Diab Compiler: A Long Record of Boosting Embedded Performance
Modern computers only understand ones and zeroes. This can be traced as far back as the first practical digital electronic computer conceptualized around 1937 by John Vincent Atanasoff, a professor at Iowa State College1.
His prototype tested the two main concepts of storing binary data in capacitors and using electronic logic circuits to perform addition and subtraction. Computers since then have used switches — tube transistors to integrated circuits — to run calculations in the two-state or binary number system.
The ON-OFF Start to Modern Computers
Hardware was the driver behind the binary system as it was easier to reliably measure and distinguish between the saturated (ON) and cut-off (OFF) states in electronic devices than to measure several states between those values. Additionally, logic processing is quite straightforward in binary.
The binary system, however, does have drawbacks. Firstly, it requires significantly more digits to represent the same thing as a number in the decimal system. For instance, the number 256 in the decimal system is just three digits whereas its binary form, 100000000, requires nine. The number 255 in binary, however, requires one less digit and therefore less storage space to hold that value. This space saving boundary became a constraint felt in early applications, such as 8-bit video games and embedded software, where no number could exceed 255 whether it represented currency in a game or unique colors for graphics. The other issue with binary is that humans find it is very difficult to read. The simple phrase, “Hello World,” which takes 80 digits in binary, is unrecognizable by most. This makes writing instructions — algorithms and programs — both difficult and time consuming in binary.

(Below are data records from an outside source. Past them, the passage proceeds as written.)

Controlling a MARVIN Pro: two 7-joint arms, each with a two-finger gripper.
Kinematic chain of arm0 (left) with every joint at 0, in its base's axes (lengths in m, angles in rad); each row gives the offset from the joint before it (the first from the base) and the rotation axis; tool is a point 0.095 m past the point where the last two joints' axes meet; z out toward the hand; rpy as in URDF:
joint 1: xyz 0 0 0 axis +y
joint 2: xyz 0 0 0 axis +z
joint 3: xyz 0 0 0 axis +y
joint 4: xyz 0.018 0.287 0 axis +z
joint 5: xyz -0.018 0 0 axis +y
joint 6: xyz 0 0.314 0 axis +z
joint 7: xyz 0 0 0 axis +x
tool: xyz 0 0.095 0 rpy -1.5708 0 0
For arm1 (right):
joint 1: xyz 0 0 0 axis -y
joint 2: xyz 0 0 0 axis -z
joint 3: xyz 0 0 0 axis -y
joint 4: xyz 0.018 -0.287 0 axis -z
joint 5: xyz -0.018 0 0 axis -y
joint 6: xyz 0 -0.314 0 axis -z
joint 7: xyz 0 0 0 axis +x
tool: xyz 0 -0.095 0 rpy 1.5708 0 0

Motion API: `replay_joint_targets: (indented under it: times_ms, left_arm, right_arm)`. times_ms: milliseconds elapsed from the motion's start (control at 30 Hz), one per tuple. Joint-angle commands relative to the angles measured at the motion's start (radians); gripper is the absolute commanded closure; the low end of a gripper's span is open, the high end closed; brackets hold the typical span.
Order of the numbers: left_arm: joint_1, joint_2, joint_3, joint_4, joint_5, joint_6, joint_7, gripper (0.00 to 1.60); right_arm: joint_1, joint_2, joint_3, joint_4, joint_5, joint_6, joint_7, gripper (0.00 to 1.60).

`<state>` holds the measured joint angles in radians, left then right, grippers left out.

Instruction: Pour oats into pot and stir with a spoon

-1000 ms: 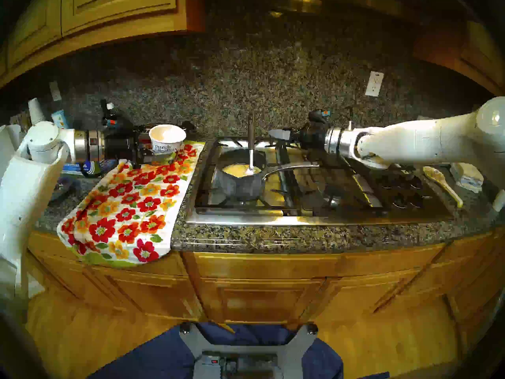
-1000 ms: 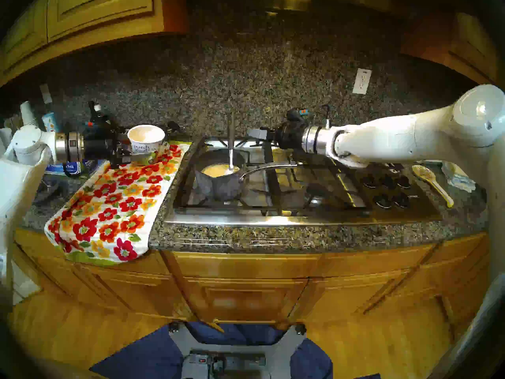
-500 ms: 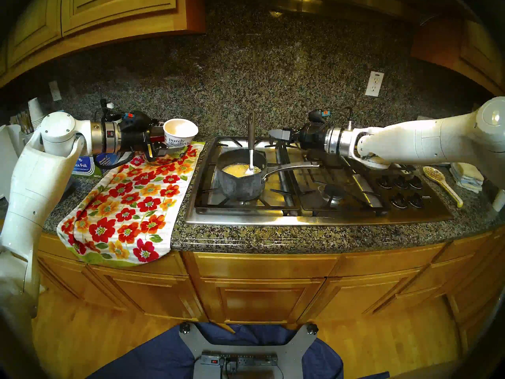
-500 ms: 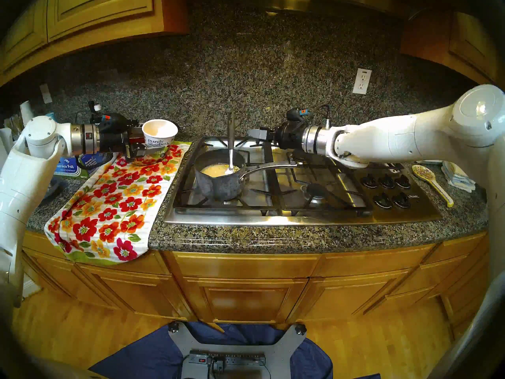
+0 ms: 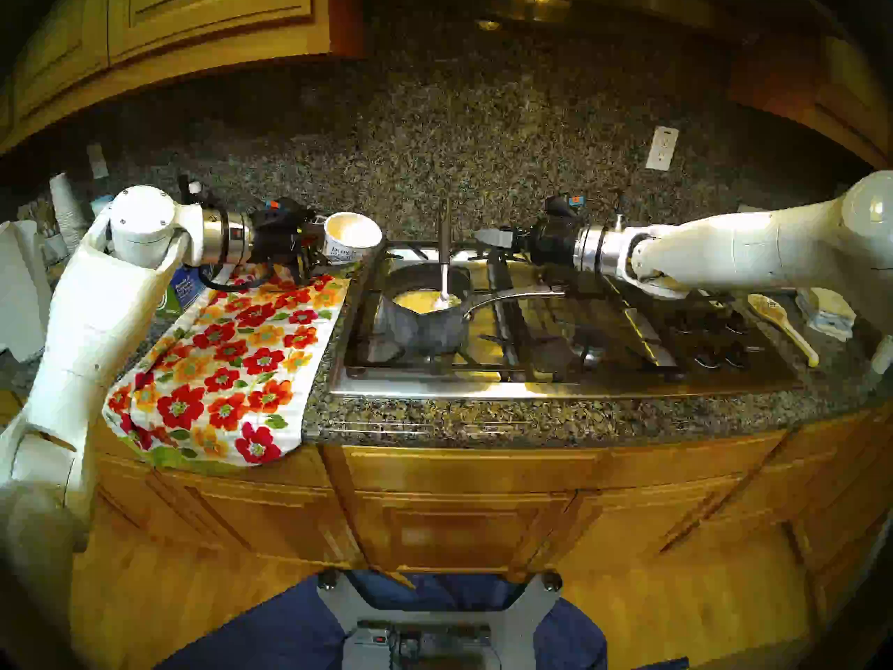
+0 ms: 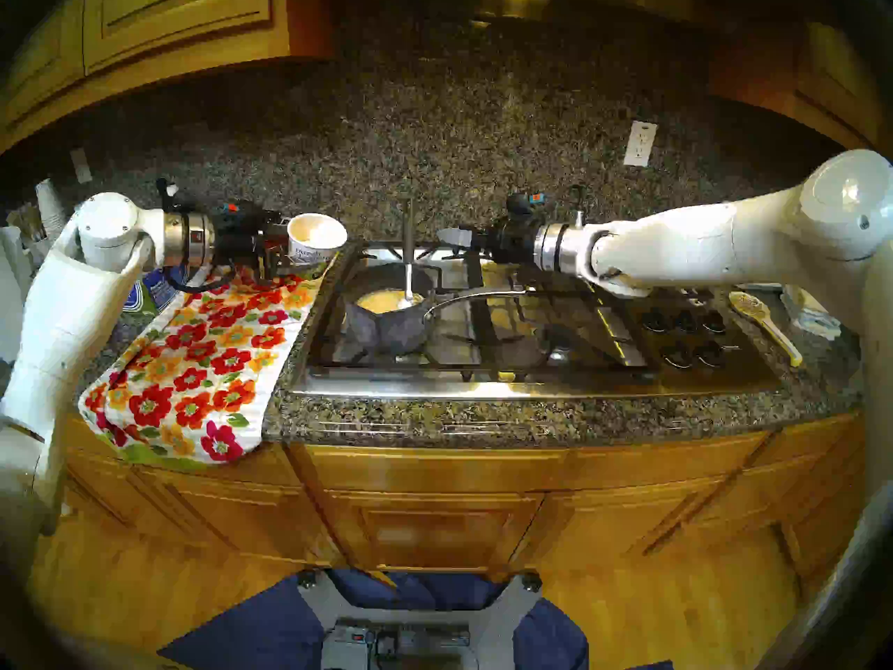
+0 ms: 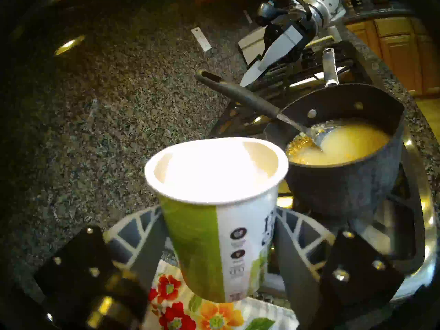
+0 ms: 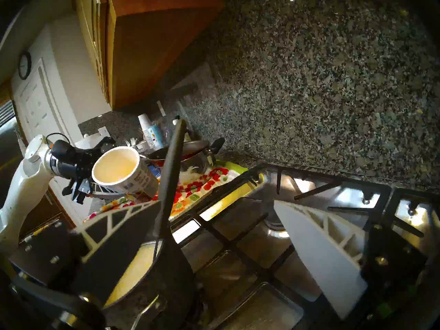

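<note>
My left gripper [image 7: 219,229] is shut on the white and green "purely elizabeth" oat cup [image 5: 352,238], held above the towel's far end, just left of the stove. The cup [image 7: 214,203] leans slightly toward the pot, its inside glared out, so the oats in it do not show. The dark grey pot [image 5: 425,326] sits on the front left burner with yellowish liquid and grainy bits [image 7: 342,146]. The spoon [image 5: 443,248] stands in it, dark handle up. My right gripper [image 5: 490,238] hangs open just right of the spoon handle [image 8: 173,170], not touching it.
A floral towel [image 5: 232,364] covers the counter left of the stove [image 5: 555,388]. A yellow patterned ceramic spoon [image 5: 783,323] and folded cloths [image 5: 826,313] lie right of the knobs. Stacked white cups [image 5: 67,205] and a steel pot with a red pan [image 8: 190,153] stand at the back left.
My left arm has carried the cup up off the towel and rightward, close to the pot's left side. The right arm, pot and spoon have not moved.
</note>
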<state>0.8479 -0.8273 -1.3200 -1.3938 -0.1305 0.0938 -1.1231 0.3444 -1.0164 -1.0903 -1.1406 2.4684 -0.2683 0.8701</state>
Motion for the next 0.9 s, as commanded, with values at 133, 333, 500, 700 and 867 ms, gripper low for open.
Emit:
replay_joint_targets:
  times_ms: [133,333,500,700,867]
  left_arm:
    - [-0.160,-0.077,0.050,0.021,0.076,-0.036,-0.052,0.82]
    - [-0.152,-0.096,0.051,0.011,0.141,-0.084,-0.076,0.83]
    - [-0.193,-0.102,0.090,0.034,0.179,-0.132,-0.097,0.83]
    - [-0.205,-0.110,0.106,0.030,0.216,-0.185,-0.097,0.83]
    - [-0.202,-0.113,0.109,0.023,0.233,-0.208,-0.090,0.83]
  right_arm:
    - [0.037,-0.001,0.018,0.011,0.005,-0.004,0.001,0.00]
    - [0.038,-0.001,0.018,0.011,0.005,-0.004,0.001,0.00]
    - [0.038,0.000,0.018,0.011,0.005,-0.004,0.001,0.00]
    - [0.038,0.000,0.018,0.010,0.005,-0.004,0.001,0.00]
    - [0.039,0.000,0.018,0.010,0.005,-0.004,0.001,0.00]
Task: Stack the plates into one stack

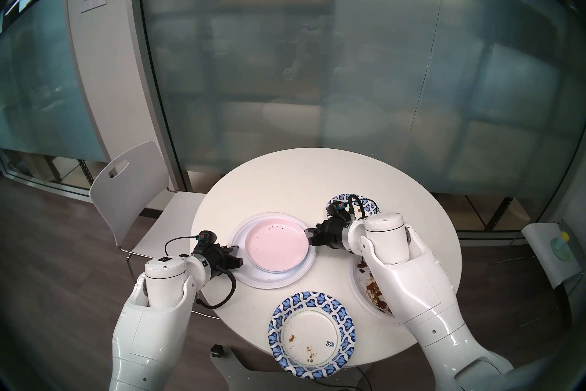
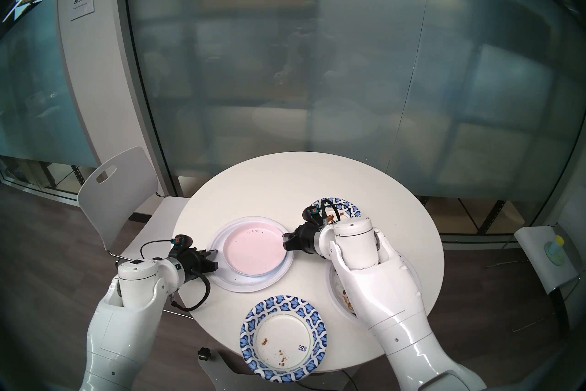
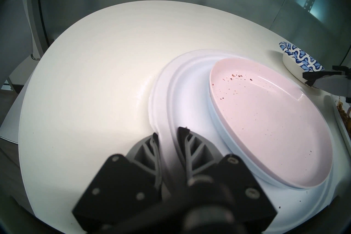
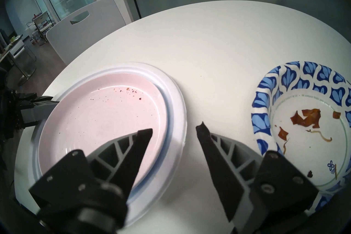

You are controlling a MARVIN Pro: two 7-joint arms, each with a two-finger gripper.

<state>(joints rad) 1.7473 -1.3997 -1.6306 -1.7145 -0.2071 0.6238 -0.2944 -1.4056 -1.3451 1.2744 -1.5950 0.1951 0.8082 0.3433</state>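
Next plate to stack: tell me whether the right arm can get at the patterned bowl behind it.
Probably yes: the right gripper is open and empty, the patterned bowl lies just beside it, uncovered, with bare table between them.

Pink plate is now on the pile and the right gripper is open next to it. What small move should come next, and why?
Probably swing the right gripper toward the patterned bowl just beside it. Its jaws stand open and empty, the pink plate already sits on the stack, and that bowl lies loose on the table.
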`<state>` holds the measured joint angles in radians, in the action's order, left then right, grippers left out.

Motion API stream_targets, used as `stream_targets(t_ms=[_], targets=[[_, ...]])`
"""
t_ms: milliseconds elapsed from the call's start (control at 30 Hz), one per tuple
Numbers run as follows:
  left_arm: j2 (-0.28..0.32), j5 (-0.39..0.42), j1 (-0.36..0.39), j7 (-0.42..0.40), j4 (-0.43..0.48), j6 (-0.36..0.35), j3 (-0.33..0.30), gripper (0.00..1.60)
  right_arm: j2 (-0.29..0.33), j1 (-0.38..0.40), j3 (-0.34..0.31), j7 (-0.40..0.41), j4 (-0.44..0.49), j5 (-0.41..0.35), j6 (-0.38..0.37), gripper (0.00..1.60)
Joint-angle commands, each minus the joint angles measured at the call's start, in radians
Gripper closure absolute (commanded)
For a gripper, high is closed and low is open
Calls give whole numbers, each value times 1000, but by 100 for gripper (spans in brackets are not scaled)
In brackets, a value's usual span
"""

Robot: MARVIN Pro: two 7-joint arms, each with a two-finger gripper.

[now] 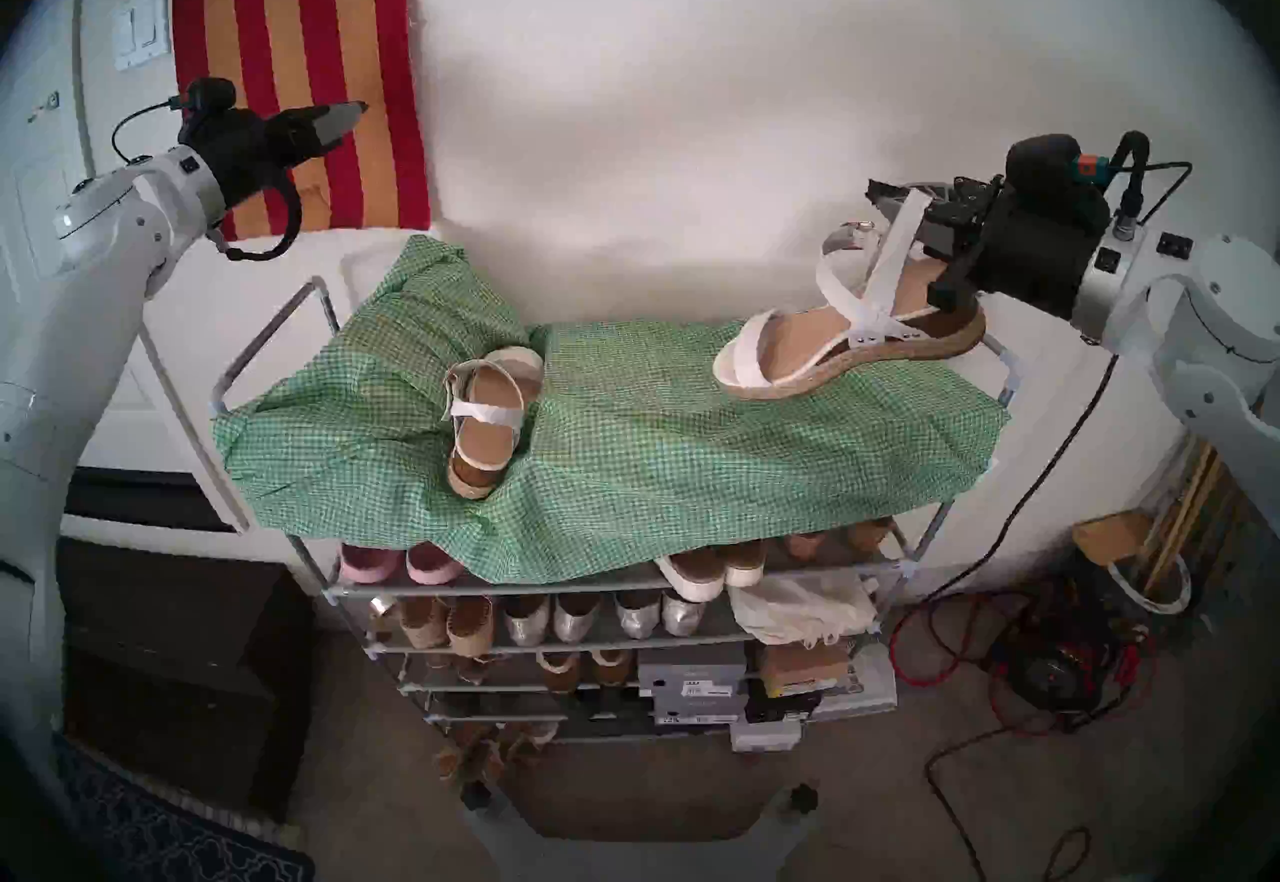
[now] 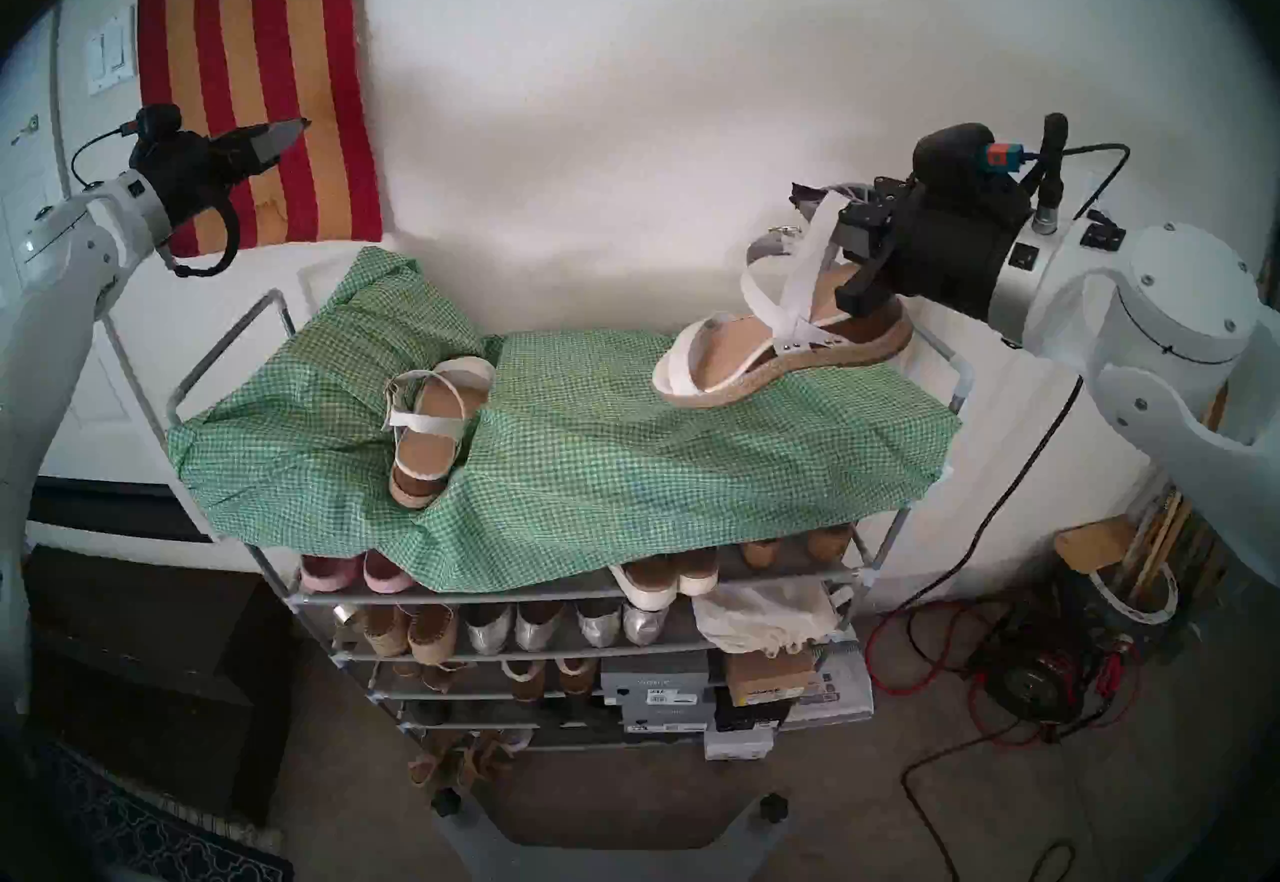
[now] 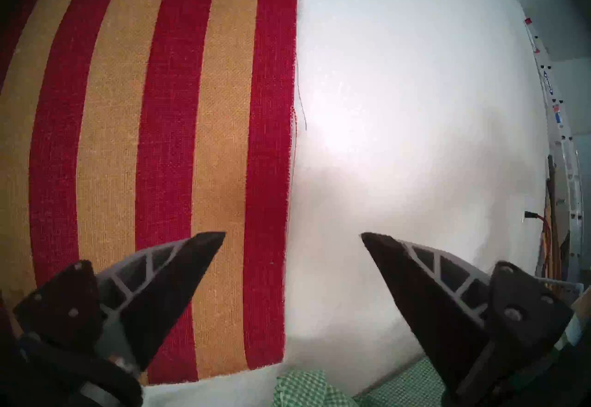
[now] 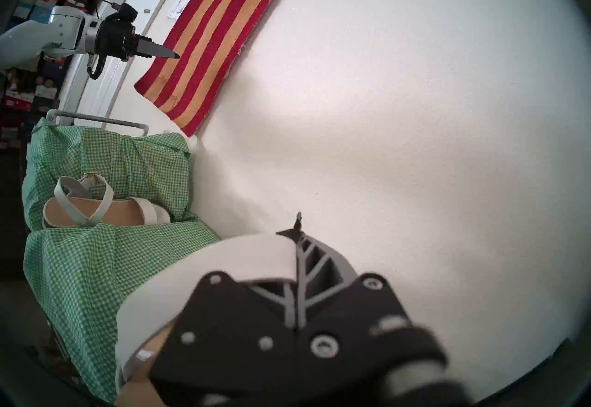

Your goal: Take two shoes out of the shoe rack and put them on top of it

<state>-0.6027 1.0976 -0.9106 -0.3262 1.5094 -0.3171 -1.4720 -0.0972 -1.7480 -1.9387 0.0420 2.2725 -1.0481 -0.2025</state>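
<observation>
On top of the shoe rack (image 1: 332,589), over its green gingham cloth (image 1: 623,451), are two wedge sandals. One sandal (image 1: 488,423) lies free near the cloth's middle, toe toward the wall, heel close to the rack's front edge. The other sandal (image 1: 838,343) sits at the right end of the rack, its heel out by the right side rail and its toe pointing toward the middle — between the two sandals the cloth is bare. The right gripper (image 1: 900,201) is clamped tight on this sandal's white ankle strap, pulling the strap up above the heel. The left gripper (image 3: 292,237) hovers well above the rack's left end with its fingers spread wide and nothing between them, in front of a striped red-and-orange wall hanging (image 1: 305,42). Below the cloth the rack's lower shelves are crowded — pink, beige, silver and white shoes in pairs, plus several shoe boxes (image 1: 699,679) at the right.
</observation>
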Motion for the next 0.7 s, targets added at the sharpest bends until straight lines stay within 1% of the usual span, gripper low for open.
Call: stream_targets(t_ms=[0, 667], targets=[[-19, 12, -26, 31, 20, 31, -27, 0, -3, 17, 11, 0, -7, 1, 9, 160], [-57, 30, -85, 116, 67, 96, -75, 0, -3, 54, 52, 19, 8, 6, 17, 160]])
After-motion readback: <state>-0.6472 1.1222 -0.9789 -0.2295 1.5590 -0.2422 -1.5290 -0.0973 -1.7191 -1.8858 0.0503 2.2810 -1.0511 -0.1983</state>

The difficulty in reading binary was addressed around 1947 with the introduction of low-level human-readable assembly languages that had each of their instructions mapped to corresponding machine language instructions.2 Higher-level languages (HLLs) soon followed, starting in 1952 with Autocode, the name given to a set of simplified coding systems that were later called programming languages. After that COBOL (1959), C (1970s), and Swift (2014) progressively simplified programming, making it more accessible to humans. They also made programming increasingly efficient with the performance of several complex tasks or functions simultaneously. For instance, a single line of code in C may take several lines of code in Assembly. The overall impact was higher productivity and shorter product times to market.
But how do computers understand anything other than the ones and zeroes? The answer to this question lies in the translation software known as the compiler.
Compilers: How Not to Get Lost in Translation

A compiler is a program that reads each line of a source program in an HLL and translates or “compiles” it to an object or target language, usually a low-level language or machine-readable code.
While compilers generally support one source programming language, they all have a common structure that addresses compilation in several stages:
- Lexical analysis: In the first stage, also called scanning, the compiler reads the source code a character at a time, grouping them into tokens that represent building blocks of the program’s syntax and may include such objects as keywords, identifiers, operators, punctuation, and constants. The “lexer” or tokenizer thus checks source-code formatting and ensures its output stream of tokens can be processed by the compiler.
- Syntax analysis: In this stage, the compiler builds a “parse” tree, a hierarchical representation of the program, and uses it to check for syntax errors, such as missing brackets, and reports them for correction.
- Semantic analysis: The compiler now uses the syntax tree of previous phase and symbol table to check that the source code makes sense, looking for semantic errors like undeclared variables and incorrect function calls or operations using incompatible data types.
- Optimization: The fourth stage sees code analysis and optimizations to improve performance. These may include such techniques as constant folding, loop unrolling, and function inlining.
- Code generation: The parse tree is translated in final stage into machine code executable by the processor. Processorspecific optimizations, like peephole, value following, value numbering, and pipeline scheduling, may be performed at this stage. Beyond this common structure, developers differentiate compilers by how reliably and quickly they perform the above stages of compilation, what host environments they support, the code size or footprint delivered, and various additional features they offer to help reduce design time, effort, and cost.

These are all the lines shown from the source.